Firstly, you need to use torch.log10(x**2)
in your f(x)
function, as just “log” function is for natural logarithm, and we’re given “log base 10” in question. And for the same reason I guess, you’ve mistakenly calculated derivative considering natural log of x
squared. I’m leaving the code below with correct derivative.

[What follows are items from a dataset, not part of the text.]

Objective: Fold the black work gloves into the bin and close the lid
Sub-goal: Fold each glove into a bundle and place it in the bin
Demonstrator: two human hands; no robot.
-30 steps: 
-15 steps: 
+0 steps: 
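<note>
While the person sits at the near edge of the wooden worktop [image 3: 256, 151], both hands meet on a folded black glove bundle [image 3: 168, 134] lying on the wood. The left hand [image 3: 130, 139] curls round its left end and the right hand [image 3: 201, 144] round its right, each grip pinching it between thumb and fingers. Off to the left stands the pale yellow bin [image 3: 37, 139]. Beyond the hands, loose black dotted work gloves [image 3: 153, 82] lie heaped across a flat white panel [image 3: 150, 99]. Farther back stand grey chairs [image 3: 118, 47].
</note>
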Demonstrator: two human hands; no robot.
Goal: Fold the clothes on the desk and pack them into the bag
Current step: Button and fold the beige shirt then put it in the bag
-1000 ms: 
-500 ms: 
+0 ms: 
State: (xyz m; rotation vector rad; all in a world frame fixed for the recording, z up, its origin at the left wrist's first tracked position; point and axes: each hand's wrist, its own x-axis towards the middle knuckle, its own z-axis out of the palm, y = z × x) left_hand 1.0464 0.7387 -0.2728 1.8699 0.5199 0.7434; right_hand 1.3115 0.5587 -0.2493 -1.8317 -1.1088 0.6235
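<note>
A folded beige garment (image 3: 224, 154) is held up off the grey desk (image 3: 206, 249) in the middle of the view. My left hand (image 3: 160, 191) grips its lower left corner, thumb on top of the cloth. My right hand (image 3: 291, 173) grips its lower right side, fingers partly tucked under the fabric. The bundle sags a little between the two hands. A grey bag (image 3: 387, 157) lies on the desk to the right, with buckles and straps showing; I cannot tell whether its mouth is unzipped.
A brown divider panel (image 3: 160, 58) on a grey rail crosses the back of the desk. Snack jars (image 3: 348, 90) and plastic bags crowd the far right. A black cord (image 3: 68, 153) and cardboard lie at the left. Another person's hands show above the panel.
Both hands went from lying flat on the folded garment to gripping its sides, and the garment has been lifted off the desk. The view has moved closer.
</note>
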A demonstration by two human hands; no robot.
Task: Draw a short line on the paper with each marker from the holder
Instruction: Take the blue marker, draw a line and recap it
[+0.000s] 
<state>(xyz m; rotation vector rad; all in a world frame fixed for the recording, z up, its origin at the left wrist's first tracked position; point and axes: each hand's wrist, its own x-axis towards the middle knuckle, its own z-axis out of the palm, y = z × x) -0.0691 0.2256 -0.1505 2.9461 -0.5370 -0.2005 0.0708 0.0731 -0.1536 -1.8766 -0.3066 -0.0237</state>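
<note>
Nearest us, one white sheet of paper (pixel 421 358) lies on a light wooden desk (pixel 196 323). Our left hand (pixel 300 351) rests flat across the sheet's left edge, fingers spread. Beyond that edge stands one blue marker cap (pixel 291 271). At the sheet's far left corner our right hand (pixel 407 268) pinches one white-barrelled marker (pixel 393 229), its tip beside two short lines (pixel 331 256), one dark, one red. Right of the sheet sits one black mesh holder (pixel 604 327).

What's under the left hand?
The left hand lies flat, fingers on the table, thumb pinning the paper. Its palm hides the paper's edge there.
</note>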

from d2l import torch as d2l
x = torch.linspace(0.1, 10, 100)
x.requires_grad_(True)
def f(x):
return ((torch.log10(x ** 2)) * torch.sin(x)) + (x ** -1)
y = f(x)
y.backward(torch.ones_like(y))
p = x.grad
d2l.plot(x.detach(), [y.detach(), p], 'x', 'f(x)', legend=['f(x)', 'df/dx'])
z=4
desired_derivative = (2 / (x * torch.log(torch.tensor(10)))) * torch.sin(x) + torch.log10(x**2) * torch.cos(x) - (1/x **2)
print(f"{(p[z]-desired_derivative[z]).detach().numpy():.18f}")
p == desired_derivative, p[z], desired_derivative[z], p[z] == desired_derivative[z]
You might get some “False” values when comparing AD and desired derivative results, but those are just because of unreliable floating point math of computers.